### WORK INSTRUCTION
The pictures are to be left out, and all remaining data is to be transcribed exactly as it appears.

### DATA SEGMENT

• • • • •

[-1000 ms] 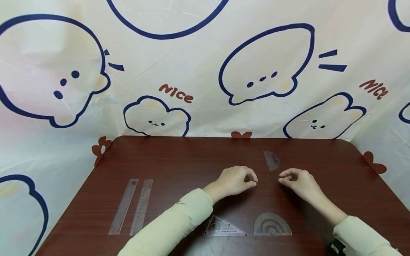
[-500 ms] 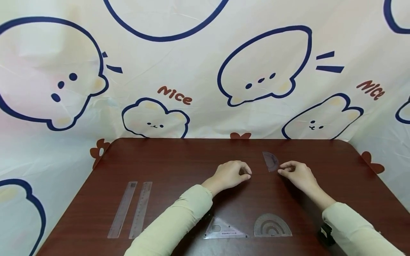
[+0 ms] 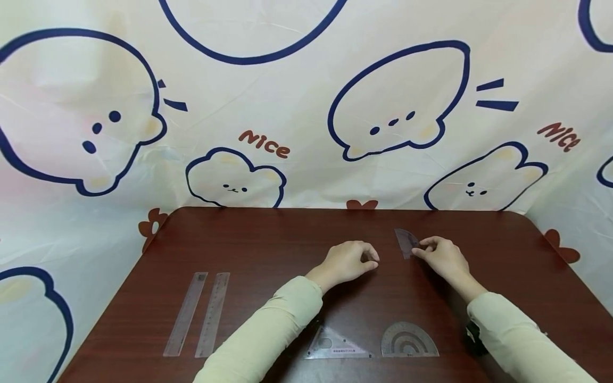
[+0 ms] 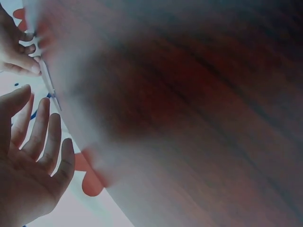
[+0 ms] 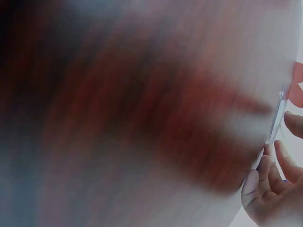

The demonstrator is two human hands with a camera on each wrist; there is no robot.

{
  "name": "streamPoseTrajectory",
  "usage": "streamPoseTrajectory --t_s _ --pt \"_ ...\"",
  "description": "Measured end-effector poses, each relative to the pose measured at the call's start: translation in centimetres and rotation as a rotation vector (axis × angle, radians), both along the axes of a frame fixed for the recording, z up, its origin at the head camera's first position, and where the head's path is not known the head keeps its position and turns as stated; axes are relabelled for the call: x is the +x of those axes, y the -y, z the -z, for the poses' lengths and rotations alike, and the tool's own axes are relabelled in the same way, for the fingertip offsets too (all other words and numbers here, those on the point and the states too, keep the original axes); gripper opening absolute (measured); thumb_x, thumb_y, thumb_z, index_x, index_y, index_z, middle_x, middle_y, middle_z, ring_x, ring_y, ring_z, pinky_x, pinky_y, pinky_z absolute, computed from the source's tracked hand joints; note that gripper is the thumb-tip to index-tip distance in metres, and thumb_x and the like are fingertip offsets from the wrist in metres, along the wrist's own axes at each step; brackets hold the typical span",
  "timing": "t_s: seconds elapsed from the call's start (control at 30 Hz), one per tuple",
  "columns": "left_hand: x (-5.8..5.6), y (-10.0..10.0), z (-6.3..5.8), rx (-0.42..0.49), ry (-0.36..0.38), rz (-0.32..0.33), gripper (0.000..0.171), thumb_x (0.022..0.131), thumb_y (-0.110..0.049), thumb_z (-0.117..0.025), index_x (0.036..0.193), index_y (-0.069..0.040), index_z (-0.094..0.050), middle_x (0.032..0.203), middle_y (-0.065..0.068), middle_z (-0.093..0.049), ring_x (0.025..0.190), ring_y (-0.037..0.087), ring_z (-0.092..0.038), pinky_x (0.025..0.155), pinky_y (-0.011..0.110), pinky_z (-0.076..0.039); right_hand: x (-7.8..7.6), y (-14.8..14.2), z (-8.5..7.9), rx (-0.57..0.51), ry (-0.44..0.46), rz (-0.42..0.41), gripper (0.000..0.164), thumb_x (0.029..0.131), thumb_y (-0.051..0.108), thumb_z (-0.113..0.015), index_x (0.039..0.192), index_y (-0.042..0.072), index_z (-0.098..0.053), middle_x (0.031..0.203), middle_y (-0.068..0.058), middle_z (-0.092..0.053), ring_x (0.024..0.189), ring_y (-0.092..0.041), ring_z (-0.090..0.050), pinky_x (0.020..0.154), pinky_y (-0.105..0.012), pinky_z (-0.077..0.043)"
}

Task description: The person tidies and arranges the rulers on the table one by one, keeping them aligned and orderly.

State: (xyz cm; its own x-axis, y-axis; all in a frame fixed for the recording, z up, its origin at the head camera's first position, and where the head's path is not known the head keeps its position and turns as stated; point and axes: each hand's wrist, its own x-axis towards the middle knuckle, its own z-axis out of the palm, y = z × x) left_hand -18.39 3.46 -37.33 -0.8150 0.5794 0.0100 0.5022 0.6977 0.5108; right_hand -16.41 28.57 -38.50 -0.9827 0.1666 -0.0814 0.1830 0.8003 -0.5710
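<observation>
A small clear protractor (image 3: 404, 243) lies near the far side of the table, turned at an angle. My right hand (image 3: 442, 258) has its thumb and fingers curled at the right edge of this protractor, pinching it. In the right wrist view, the protractor (image 5: 276, 116) shows nearly edge-on beside the thumb and fingers of that hand (image 5: 277, 189). To the left, my left hand (image 3: 346, 263) hovers over the wood with loosely bent fingers and holds nothing. From the left wrist, the protractor (image 4: 49, 82) appears as a thin strip beyond the left hand (image 4: 38, 156).
A clear set square (image 3: 337, 346) and a larger protractor (image 3: 409, 340) lie in front on the brown table (image 3: 287, 234). Two clear rulers, a left one (image 3: 185, 314) and a right one (image 3: 213, 314), lie side by side at left. A patterned cloth (image 3: 306, 117) hangs behind.
My right hand has moved forward and slightly left, from beside the small protractor onto its right edge. The left hand has shifted slightly forward and left. The rulers and set square stay put.
</observation>
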Motion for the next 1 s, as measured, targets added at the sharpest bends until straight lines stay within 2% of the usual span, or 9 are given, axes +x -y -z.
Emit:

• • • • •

### EXERCISE RESULT
[-1000 ms] 
[-500 ms] 
[+0 ms] 
[+0 ms] 
[+0 ms] 

The demonstrator is two human hands with a camera on each wrist; there is no robot.

{
  "name": "streamPoseTrajectory",
  "usage": "streamPoseTrajectory --t_s _ --pt \"_ ...\"",
  "description": "Measured end-effector poses, each relative to the pose measured at the call's start: translation in centimetres and rotation as a rotation vector (axis × angle, radians), both along the axes of a frame fixed for the recording, z up, its origin at the head camera's first position, and where the head's path is not known the head keeps its position and turns as stated; axes are relabelled for the call: x is the +x of those axes, y the -y, z the -z, for the poses' lengths and rotations alike, and the tool's own axes are relabelled in the same way, for the fingertip offsets too (all other words and numbers here, those on the point and the states too, keep the original axes); gripper opening absolute (measured); thumb_x, thumb_y, thumb_z, index_x, index_y, index_z, middle_x, middle_y, middle_z, ring_x, ring_y, ring_z, pinky_x, pinky_y, pinky_z absolute, computed from the source's tracked hand joints; note that gripper is the thumb-tip to index-tip distance in metres, and thumb_x and the like are fingertip offsets from the wrist in metres, along the wrist's own axes at each step; brackets hold the typical span",
  "timing": "t_s: seconds elapsed from the call's start (control at 30 Hz), one per tuple",
  "columns": "left_hand: x (-5.8..5.6), y (-10.0..10.0), z (-6.3..5.8), rx (-0.42..0.49), ry (-0.36..0.38), rz (-0.32..0.33), gripper (0.000..0.171), thumb_x (0.022..0.131), thumb_y (-0.110..0.049), thumb_z (-0.117..0.025), index_x (0.036..0.193), index_y (-0.069..0.040), index_z (-0.094..0.050), middle_x (0.032..0.203), middle_y (-0.065..0.068), middle_z (-0.093..0.049), ring_x (0.025..0.190), ring_y (-0.037..0.087), ring_z (-0.092..0.038), pinky_x (0.025..0.155), pinky_y (-0.011..0.110), pinky_z (-0.076..0.039); right_hand: x (-7.8..7.6), y (-14.8..14.2), z (-8.5..7.9), rx (-0.57..0.51), ry (-0.44..0.46), rz (-0.42..0.41), gripper (0.000..0.164), thumb_x (0.029..0.131), thumb_y (-0.051..0.108), thumb_z (-0.113..0.015), index_x (0.039..0.192), index_y (-0.042..0.072), index_z (-0.098..0.053), middle_x (0.031..0.203), middle_y (-0.068..0.058), middle_z (-0.092..0.053), ring_x (0.024..0.189), ring_y (-0.092..0.041), ring_z (-0.090..0.050), pinky_x (0.020..0.154), pinky_y (-0.105..0.012), pinky_z (-0.077..0.043)"
}

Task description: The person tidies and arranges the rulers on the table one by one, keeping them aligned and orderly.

State: (xyz cm; its own x-axis, y-axis; all in a frame fixed for the recording, z up, its origin at the head camera's first position, and where the head's path is not known the head keeps its position and turns as stated; point and axes: each hand's wrist, its own x-axis towards the middle knuckle, its own z-axis out of the palm, y = z × x) left_hand -18.39 3.46 -37.33 -0.8150 0.5794 0.0100 0.5022 0.6977 0.5108; right_hand -16.41 28.57 -38.50 -0.9827 0.1666 -0.0814 0.1830 0.8003 -0.5710
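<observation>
A small clear protractor (image 3: 404, 243) lies near the far side of the table, turned at an angle. My right hand (image 3: 442, 258) has its thumb and fingers curled at the right edge of this protractor, pinching it. In the right wrist view, the protractor (image 5: 276, 116) shows nearly edge-on beside the thumb and fingers of that hand (image 5: 277, 189). To the left, my left hand (image 3: 346, 263) hovers over the wood with loosely bent fingers and holds nothing. From the left wrist, the protractor (image 4: 49, 82) appears as a thin strip beyond the left hand (image 4: 38, 156).
A clear set square (image 3: 337, 346) and a larger protractor (image 3: 409, 340) lie in front on the brown table (image 3: 287, 234). Two clear rulers, a left one (image 3: 185, 314) and a right one (image 3: 213, 314), lie side by side at left. A patterned cloth (image 3: 306, 117) hangs behind.
My right hand has moved forward and slightly left, from beside the small protractor onto its right edge. The left hand has shifted slightly forward and left. The rulers and set square stay put.
</observation>
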Motion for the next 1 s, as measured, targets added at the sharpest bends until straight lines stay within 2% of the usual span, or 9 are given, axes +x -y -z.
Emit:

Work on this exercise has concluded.